■ Requirement ■
Using the listing below, set down each line from the line containing "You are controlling" through the line containing "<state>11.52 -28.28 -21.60", both ends included, exactly and with nothing added.

::::::::::

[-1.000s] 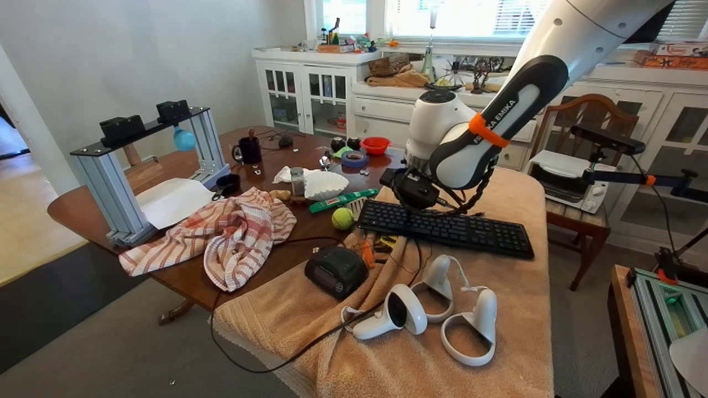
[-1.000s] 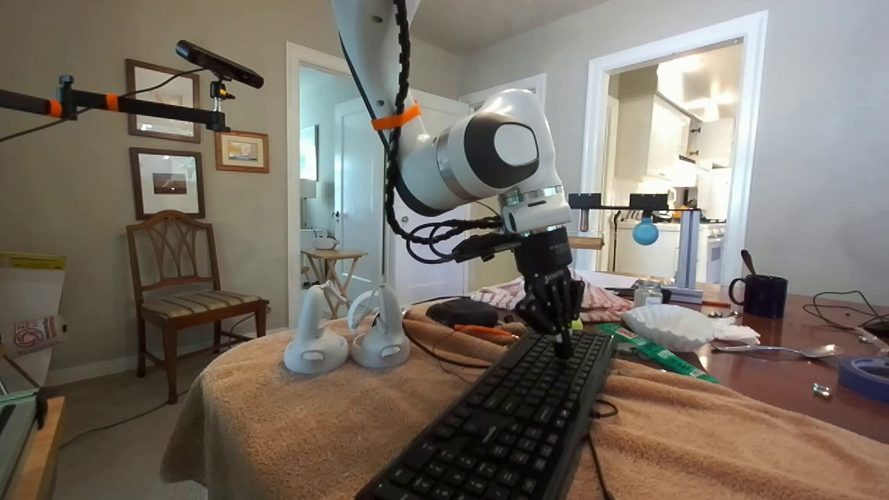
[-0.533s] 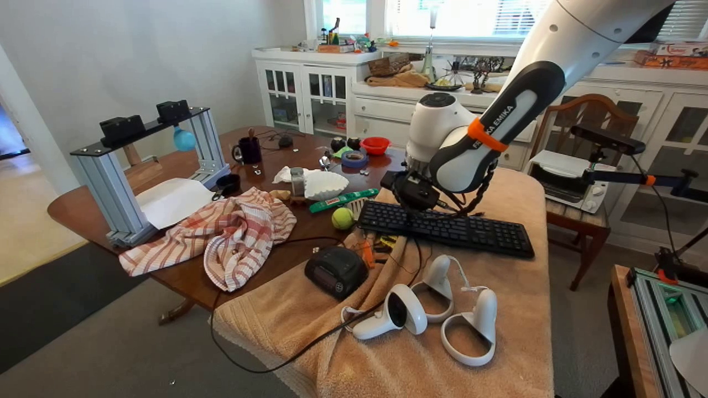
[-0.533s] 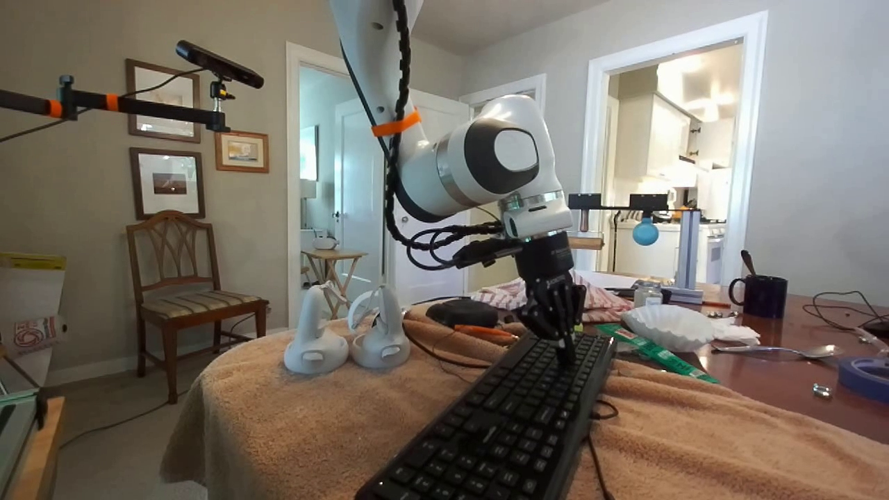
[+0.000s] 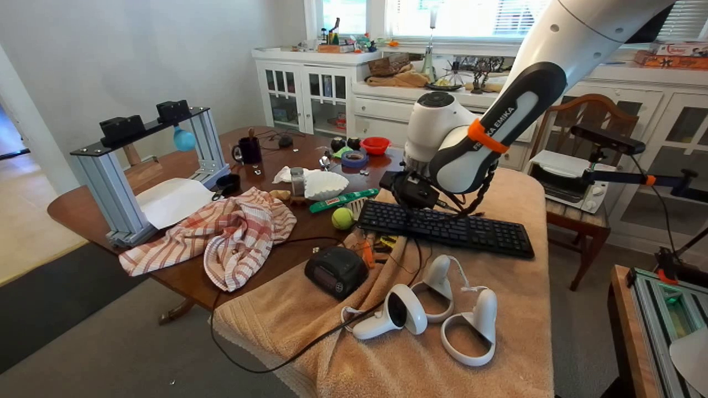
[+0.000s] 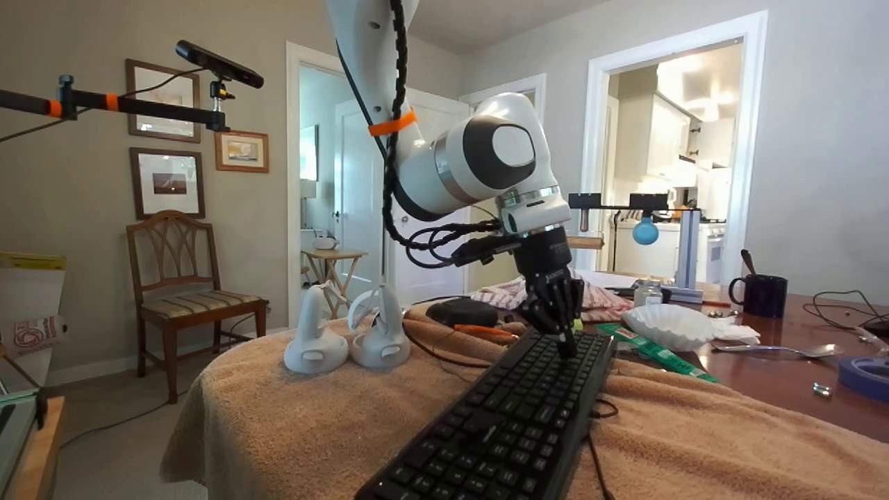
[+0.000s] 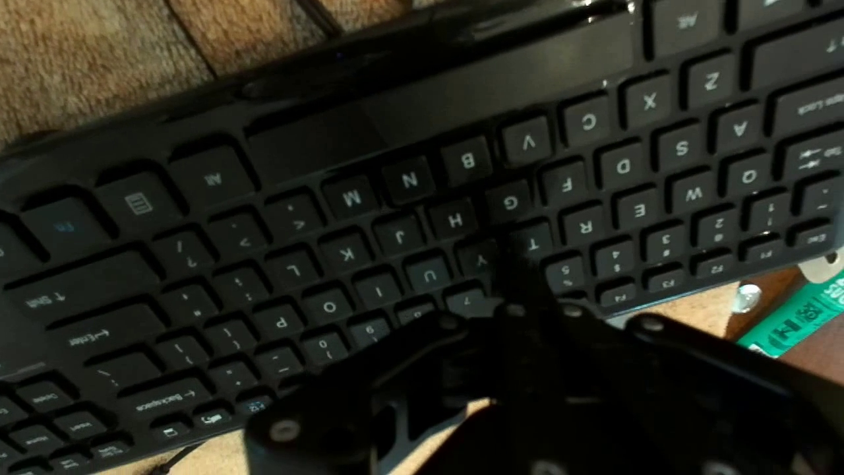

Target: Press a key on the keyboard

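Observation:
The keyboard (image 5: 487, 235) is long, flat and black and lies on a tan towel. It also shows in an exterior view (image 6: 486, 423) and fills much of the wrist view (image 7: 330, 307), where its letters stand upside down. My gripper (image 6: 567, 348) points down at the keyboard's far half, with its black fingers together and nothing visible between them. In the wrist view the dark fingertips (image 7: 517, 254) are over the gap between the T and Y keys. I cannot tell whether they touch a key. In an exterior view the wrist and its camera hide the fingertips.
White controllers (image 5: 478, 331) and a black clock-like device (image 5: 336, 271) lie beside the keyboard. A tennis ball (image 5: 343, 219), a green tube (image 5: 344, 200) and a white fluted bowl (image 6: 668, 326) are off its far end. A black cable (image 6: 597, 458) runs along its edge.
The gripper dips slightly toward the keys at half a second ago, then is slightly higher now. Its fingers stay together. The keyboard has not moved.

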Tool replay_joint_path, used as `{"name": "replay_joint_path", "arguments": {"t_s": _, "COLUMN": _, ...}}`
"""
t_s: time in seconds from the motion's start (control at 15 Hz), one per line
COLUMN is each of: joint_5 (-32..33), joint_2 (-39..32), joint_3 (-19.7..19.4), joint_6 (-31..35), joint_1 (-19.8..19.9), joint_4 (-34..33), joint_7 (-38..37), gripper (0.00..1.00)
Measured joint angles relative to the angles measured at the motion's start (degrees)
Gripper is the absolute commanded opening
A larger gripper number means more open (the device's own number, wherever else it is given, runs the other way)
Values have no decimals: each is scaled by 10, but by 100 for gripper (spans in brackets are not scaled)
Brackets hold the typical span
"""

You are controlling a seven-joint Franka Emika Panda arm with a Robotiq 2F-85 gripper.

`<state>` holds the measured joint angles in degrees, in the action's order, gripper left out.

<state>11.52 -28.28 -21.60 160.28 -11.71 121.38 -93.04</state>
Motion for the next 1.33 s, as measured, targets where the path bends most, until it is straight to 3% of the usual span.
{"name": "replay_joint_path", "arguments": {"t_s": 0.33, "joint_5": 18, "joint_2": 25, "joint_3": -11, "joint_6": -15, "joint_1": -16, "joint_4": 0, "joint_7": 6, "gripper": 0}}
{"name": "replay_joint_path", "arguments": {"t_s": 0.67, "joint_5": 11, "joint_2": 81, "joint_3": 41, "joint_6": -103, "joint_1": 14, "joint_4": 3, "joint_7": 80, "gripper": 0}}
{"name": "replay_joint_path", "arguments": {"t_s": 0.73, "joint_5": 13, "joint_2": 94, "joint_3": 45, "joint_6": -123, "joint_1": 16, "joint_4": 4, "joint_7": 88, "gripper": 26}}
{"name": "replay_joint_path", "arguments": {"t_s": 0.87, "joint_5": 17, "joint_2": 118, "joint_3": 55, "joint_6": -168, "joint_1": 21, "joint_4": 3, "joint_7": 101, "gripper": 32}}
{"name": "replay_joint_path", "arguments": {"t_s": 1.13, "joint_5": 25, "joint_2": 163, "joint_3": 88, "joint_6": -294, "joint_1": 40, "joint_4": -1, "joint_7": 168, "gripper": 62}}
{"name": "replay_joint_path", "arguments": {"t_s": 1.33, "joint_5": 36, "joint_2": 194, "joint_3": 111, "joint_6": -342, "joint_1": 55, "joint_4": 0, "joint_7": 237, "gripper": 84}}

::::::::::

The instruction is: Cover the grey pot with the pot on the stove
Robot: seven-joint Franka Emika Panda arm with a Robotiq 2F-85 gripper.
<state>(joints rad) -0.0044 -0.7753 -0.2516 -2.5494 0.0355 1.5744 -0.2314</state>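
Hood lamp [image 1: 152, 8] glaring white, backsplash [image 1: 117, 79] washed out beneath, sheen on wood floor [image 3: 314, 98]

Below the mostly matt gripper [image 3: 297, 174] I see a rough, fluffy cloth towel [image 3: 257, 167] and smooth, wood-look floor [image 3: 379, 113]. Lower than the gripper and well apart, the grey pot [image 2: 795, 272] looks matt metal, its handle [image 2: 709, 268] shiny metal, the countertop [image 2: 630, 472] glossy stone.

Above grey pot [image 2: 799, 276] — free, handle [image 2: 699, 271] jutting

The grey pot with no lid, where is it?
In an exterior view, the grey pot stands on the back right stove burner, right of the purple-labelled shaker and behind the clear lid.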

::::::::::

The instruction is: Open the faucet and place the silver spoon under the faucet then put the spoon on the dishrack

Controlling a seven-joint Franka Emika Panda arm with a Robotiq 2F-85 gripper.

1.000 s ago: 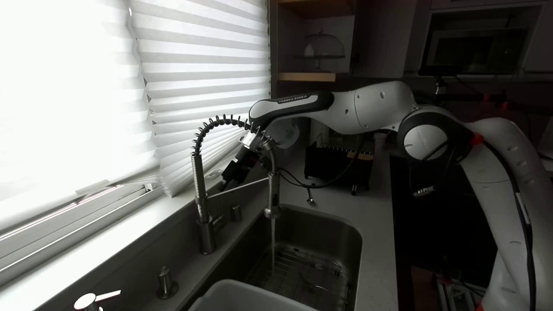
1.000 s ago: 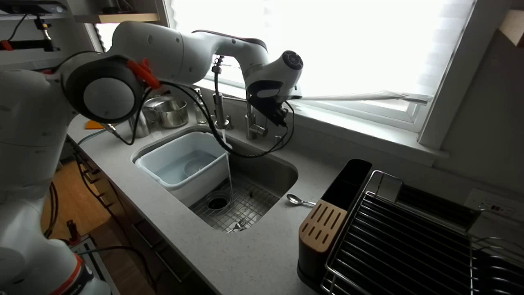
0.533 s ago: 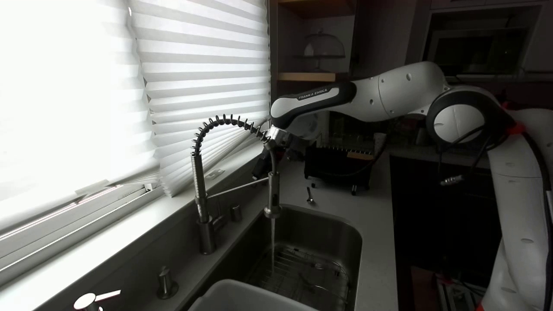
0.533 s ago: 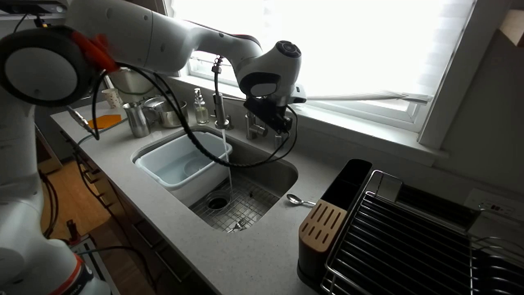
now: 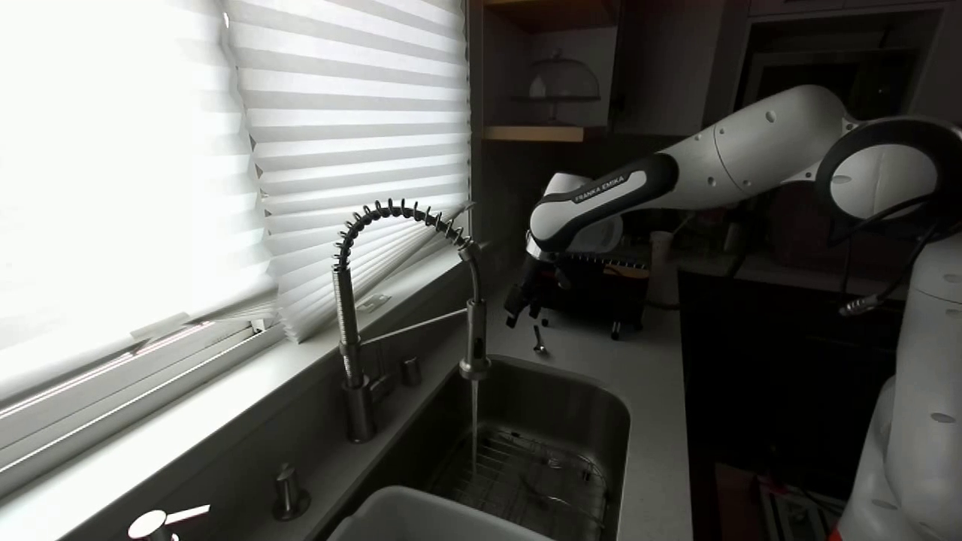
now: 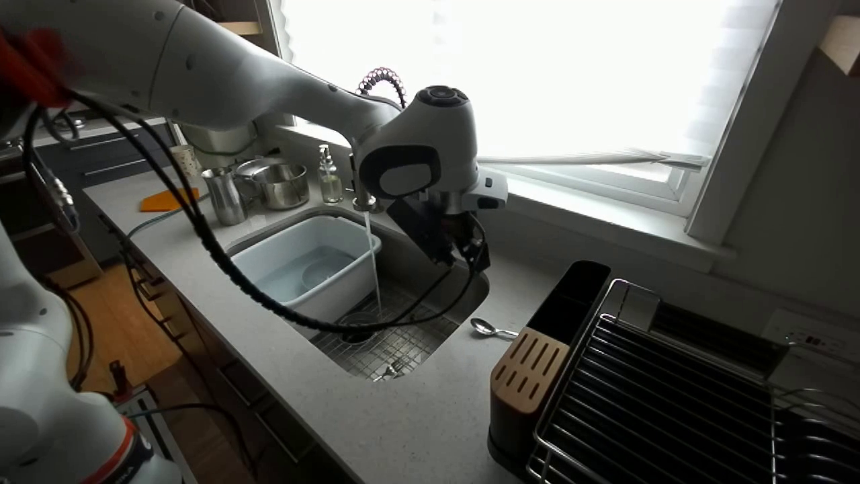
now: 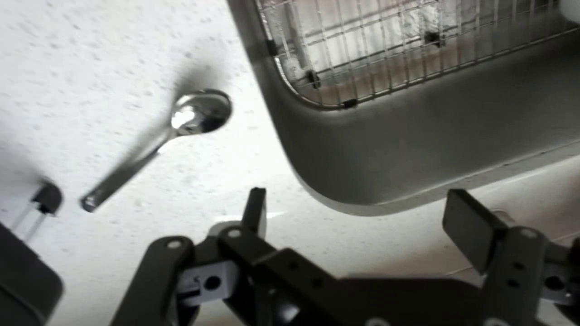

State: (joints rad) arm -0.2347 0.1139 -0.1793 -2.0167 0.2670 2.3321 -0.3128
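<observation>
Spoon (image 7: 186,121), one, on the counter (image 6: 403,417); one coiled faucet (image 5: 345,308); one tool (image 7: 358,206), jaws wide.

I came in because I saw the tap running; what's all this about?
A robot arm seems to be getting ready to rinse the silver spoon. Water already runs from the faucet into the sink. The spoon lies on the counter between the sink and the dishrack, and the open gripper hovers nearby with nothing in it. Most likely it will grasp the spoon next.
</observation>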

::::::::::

■ Solution for this exercise ■
You are controlling a seven-joint Franka Emika Panda arm with a Robotiq 2F-85 gripper.

`<state>` holds the measured joint angles in degrees, in the action's order, gripper left out.

<state>11.52 -28.28 -21.60 160.28 -11.71 121.38 -93.04</state>

The exercise has been fully answered.